▸ **Brief**
Consider the material that follows. How many of its lines contain "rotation"? Reply with the number alone.

▸ **Provided data**
────────────────────

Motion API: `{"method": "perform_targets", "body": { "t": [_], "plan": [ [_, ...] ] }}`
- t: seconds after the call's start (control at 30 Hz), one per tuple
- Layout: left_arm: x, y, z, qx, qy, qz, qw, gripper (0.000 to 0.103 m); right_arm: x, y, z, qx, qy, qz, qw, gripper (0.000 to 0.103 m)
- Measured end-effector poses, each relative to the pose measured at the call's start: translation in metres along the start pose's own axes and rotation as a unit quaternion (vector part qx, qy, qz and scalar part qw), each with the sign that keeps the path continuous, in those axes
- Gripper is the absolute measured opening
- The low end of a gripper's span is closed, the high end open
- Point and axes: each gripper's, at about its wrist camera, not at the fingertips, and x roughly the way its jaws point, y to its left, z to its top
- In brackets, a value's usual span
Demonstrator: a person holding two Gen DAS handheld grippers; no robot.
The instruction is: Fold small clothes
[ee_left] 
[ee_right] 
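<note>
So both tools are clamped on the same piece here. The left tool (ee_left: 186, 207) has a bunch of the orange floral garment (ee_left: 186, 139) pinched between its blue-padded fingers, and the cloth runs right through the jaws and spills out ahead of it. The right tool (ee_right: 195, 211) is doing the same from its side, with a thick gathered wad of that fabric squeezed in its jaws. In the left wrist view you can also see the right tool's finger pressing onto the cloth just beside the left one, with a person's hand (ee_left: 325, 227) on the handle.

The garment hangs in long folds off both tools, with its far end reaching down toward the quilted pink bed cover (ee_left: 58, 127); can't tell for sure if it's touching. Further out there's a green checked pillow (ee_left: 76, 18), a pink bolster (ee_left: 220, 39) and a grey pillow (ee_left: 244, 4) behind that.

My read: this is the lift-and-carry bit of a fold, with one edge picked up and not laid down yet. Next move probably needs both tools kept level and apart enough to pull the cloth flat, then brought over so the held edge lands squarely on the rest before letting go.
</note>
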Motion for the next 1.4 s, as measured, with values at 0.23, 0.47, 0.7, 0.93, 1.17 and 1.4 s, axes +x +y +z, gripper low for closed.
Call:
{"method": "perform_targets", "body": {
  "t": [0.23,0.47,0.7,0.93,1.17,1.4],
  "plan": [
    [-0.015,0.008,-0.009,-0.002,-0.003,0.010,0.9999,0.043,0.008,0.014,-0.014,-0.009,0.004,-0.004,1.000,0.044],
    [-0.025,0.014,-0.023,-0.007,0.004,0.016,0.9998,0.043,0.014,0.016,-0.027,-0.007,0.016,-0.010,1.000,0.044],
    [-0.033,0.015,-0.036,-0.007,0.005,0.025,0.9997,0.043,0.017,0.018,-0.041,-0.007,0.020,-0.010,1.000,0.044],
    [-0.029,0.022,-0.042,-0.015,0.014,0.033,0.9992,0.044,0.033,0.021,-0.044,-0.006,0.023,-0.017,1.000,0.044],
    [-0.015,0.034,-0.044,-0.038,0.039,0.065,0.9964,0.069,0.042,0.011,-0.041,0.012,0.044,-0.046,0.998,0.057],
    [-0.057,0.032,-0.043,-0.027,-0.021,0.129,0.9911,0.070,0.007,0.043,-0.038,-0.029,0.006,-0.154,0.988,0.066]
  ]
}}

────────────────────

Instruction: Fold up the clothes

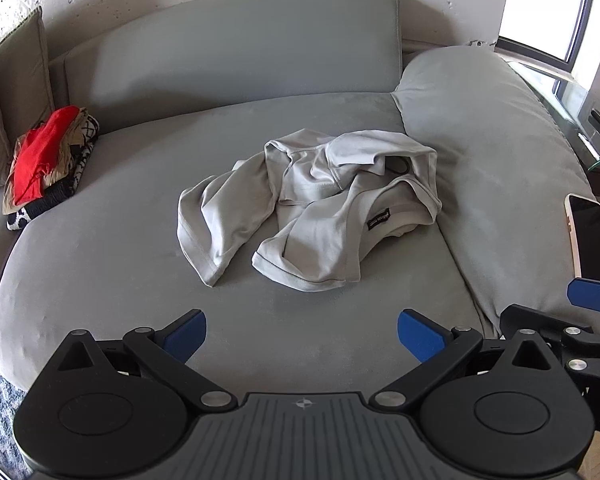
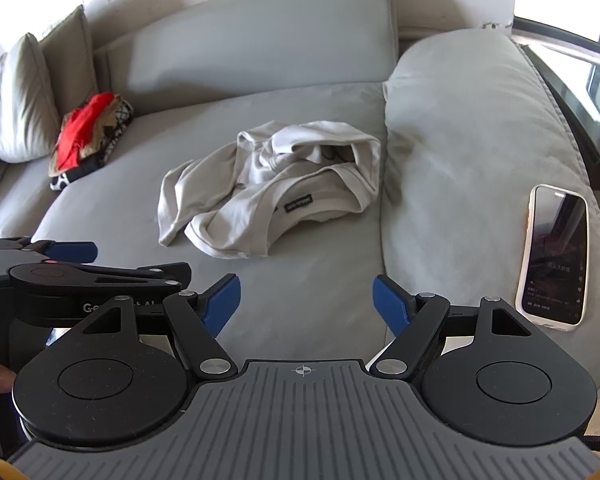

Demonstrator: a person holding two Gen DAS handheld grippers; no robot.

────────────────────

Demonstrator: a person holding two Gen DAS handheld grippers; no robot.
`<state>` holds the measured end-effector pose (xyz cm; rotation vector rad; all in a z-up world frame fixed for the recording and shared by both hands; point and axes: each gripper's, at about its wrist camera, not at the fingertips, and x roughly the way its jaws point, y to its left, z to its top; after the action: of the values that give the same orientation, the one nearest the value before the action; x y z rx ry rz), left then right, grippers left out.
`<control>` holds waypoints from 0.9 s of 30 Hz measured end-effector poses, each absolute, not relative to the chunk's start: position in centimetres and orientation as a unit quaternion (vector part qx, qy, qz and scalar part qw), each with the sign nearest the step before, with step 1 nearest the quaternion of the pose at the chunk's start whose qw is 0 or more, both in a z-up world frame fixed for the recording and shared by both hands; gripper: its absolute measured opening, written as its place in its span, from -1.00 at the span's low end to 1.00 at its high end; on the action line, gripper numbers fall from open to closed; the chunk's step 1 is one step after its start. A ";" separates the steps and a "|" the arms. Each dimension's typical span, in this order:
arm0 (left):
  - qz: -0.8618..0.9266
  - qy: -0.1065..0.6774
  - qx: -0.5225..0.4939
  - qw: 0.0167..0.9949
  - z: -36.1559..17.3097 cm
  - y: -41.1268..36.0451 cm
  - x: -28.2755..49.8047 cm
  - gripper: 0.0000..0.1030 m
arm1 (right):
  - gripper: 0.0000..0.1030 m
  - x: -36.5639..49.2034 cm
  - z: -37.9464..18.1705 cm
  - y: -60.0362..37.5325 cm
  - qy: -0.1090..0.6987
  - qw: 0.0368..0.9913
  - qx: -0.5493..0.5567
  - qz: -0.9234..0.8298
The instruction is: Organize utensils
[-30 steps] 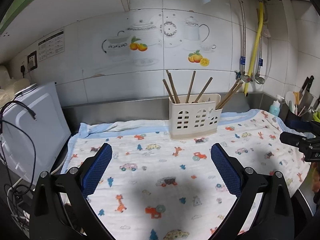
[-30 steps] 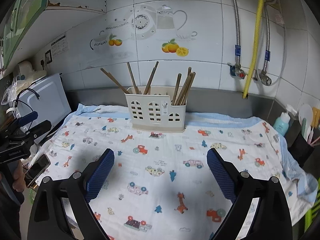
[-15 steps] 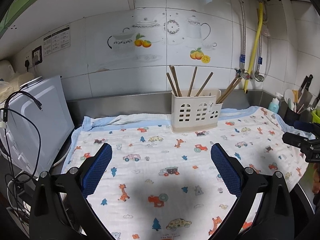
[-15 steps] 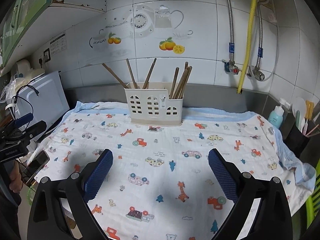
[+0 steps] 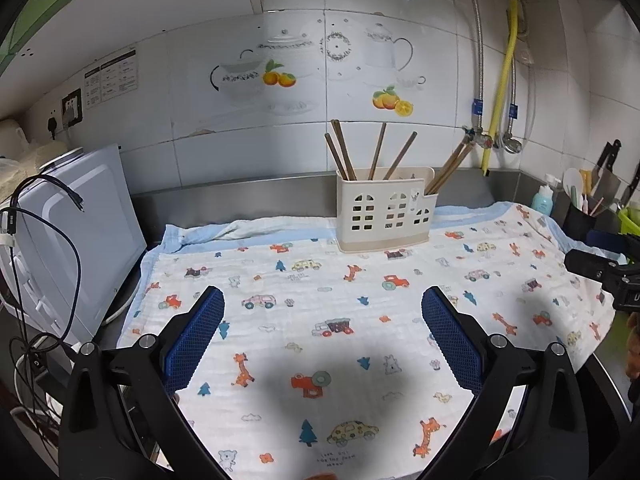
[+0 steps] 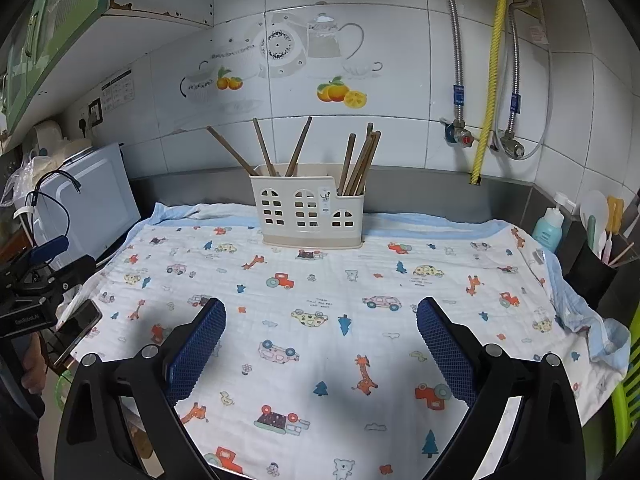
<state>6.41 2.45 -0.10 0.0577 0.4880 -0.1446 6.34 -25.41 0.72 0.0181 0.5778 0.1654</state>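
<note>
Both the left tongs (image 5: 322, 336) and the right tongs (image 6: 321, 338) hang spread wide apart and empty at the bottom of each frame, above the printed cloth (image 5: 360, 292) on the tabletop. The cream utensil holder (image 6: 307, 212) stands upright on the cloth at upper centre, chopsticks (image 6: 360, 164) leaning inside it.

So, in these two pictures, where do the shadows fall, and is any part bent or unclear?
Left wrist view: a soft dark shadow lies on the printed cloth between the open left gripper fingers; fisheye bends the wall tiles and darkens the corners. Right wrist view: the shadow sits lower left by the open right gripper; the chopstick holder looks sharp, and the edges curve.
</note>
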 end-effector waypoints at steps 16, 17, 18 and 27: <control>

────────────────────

▸ **Output of the exercise**
2